Second, what does sexual harassment encompass? While clearly the intent is to cover the two types of sexual harassment – quid pro quo and hostile environment – does this new provision have a broader application? For instance, sexual discrimination also includes pregnancy discrimination and sexual orientation discrimination. Is the same true for sexual harassment? Is the provision equally applicable to pregnancy harassment and sexual orientation harassment claims?

Third, does any type of confidentiality invoke this provision? While clearly hushing up a victim such that (s)he cannot talk about the underlying facts would invoke this new provision, what about merely keep the amount of the payment confidential? Because NDA is not defined in the legislation, the more cautious interpretation would be that even making the amount paid confidential would invoke this provision and make the settlement payment nondeductible. This creates a dilemma for employers. If victims can talk about how much money they have recovered from their lawsuit, it might inspire copycat lawsuits. In such circumstances it might behoove employers to just not take the deduction. A related problem is what if the sex harassment is just one of many causes of action. A work around might be to enter into two separate agreements. The first agreement would be for the harassment cause of action and a de minimis amount of money could be allocated to the harassment claim. Because the amount of money would be so small in this agreement, the fact that it would not be deductible would not have a significant tax consequence. The second agreement would be for the remainder of the causes of action and a confidentiality provision for such a settlement should have no tax detriment. Perhaps anticipating this reaction, the California Senate has introduced a bill SB 820 that would declare void any provision that prevents the disclosure of factual information in sexual harassment, assault, or discrimination cases. Not only is this bill broader as to the claims that would be included, but also it would not limit the punishment to tax deductions but rather would be a broad ban on all such confidentiality clauses.

Fourth, in today’s employment environment, many companies have procured Employment Practices Liability Insurance. After an employer satisfies a deductible, the insurance company becomes wholly liable for the payment of covered claims including sex harassment. The new tax provision is not limited to employers so presumably an insurer risks the same loss of deduction if it pays the settlement amount and requires a confidentiality clause. In such circumstances if the employer wants the settlement confidential, does the insurer violate its duty to defend by refusing to agree to a confidential settlement agreement to maintain its tax deduction?

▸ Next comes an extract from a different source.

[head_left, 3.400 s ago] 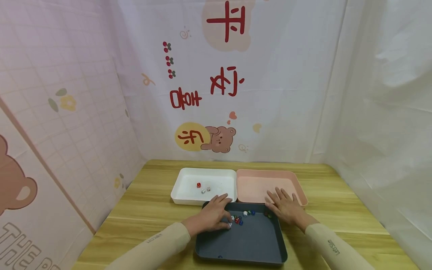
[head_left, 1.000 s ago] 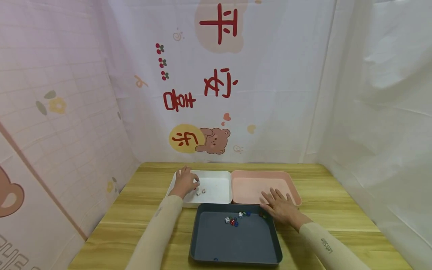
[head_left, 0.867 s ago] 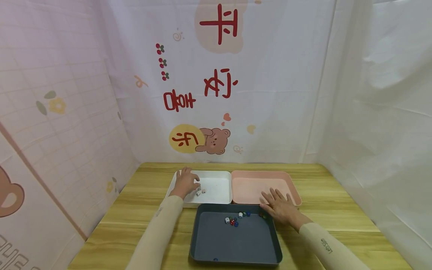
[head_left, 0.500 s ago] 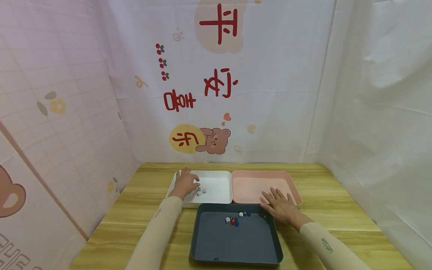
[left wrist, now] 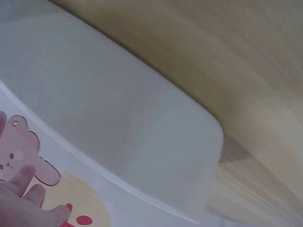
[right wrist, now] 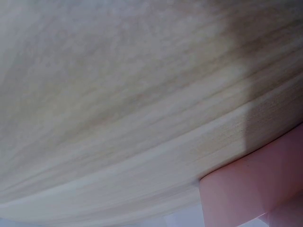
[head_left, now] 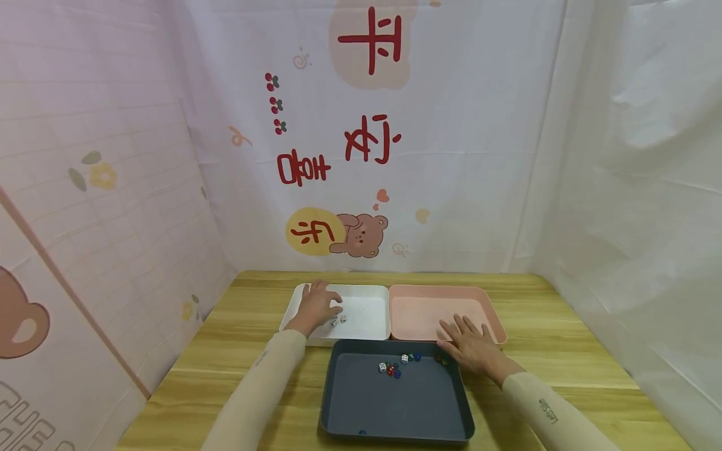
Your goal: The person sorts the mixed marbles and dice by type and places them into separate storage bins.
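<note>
My left hand [head_left: 318, 307] hovers over the left part of the white tray [head_left: 369, 332], thumb and index finger apart with nothing visible between them. White dice [head_left: 343, 319] lie in that tray beside the thumb; the hand hides part of it. My right hand [head_left: 470, 347] rests with spread fingers where the pink tray [head_left: 408, 300] meets the dark tray [head_left: 395, 410]. In the dark tray are a white die [head_left: 404, 359], a red die [head_left: 391, 371] and several small blue and green pieces. The left wrist view shows fingers [left wrist: 35, 194] beyond the white tray's wall.
The dark tray stands in front of the white and pink trays on a wooden table [head_left: 536, 326]. A small blue piece [head_left: 362, 432] lies at its near edge. Printed white cloth [head_left: 474, 188] hangs behind and at both sides.
From the dark tray, my left hand has moved up and left to the white tray. The small object seen at its fingertips a second ago no longer shows there. My right hand has stayed put.
</note>
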The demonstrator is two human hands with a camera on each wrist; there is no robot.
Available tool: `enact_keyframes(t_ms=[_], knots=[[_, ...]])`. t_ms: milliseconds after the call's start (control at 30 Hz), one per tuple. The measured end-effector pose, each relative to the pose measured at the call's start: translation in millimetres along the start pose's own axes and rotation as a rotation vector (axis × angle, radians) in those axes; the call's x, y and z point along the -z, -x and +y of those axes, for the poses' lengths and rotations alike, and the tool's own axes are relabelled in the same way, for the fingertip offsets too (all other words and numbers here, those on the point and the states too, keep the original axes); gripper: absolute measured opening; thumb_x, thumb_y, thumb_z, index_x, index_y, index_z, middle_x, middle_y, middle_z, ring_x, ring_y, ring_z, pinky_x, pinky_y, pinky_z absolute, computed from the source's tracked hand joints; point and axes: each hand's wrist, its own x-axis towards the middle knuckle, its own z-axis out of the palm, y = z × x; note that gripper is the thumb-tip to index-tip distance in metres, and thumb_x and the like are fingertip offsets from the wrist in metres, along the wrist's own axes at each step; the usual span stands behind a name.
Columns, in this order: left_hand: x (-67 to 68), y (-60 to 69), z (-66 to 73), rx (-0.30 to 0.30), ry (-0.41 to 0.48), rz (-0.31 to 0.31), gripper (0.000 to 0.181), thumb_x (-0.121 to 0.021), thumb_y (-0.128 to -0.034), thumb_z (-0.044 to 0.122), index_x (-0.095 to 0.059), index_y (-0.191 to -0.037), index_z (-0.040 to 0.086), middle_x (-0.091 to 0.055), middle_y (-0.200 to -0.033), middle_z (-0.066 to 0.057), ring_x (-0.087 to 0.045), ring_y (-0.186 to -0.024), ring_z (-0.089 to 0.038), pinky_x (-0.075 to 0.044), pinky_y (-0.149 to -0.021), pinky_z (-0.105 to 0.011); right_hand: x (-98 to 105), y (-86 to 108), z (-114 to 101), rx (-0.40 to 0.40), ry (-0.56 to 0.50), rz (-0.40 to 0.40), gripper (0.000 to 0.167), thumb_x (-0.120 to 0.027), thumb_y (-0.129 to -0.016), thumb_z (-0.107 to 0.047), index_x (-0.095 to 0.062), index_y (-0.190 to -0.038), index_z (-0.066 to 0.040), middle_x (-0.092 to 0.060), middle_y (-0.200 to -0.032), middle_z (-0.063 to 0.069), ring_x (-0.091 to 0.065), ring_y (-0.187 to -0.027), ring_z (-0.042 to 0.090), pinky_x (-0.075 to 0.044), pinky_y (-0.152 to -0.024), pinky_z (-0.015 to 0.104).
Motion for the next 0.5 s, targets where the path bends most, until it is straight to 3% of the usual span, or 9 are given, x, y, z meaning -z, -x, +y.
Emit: enact_keyframes(t_ms=[233,500], knots=[[2.7,8.1,13.1,-0.061,0.007,-0.016,0.022,-0.075,-0.0895,0.031,-0.077,-0.107,0.018,-0.042,-0.149,-0.018,-0.025,-0.144,-0.038,-0.013,-0.115,-0.061,-1,0.8,1,0.001,-0.005,0.005,0.066,-0.039,-0.103,-0.055,-0.04,-0.152,-0.011,-0.029,-0.156,0.027,-0.025,-0.143,0.048,-0.013,-0.107,0.074],[9.3,22.2,25.4,-0.186,0.019,0.0,0.022,-0.076,-0.0888,0.03,-0.078,-0.105,0.015,-0.046,-0.146,-0.019,-0.029,-0.142,-0.04,-0.015,-0.114,-0.063,-2,0.0,3,0.004,0.003,0.002,0.067,-0.039,-0.103,-0.055,-0.04,-0.153,-0.011,-0.029,-0.156,0.027,-0.025,-0.143,0.048,-0.013,-0.107,0.074]])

Fifth, the law makes clear that attorney’s fees incurred by employers are not deductible if a settlement agreement contains a NDA. What is not clear is whether attorney’s fees for the victim are deductible if the settlement agreement contains a confidentiality provision. While an employer may be willing to forego the deductibility of its attorney’s fees to maintain confidentiality, there is little to no incentive for an employee to lose the deduction. Also, if the settlement agreement provides for confidentiality, does an employer lose the deduction for all of its attorney’s fees or just those amounts attributable to defending the sex harassment cause of action?

These are just a few questions raised by this new provision. As the courts work their way through these issues, they will have to grapple with such policy issues like if the employer does not choose to lose deductibility of settlement payments, does this discourage fast resolution of sex harassment cases? As companies wade through these issues in the coming months, it will be important to have both competent tax counsel and employment counsel helping them navigate there murky waters.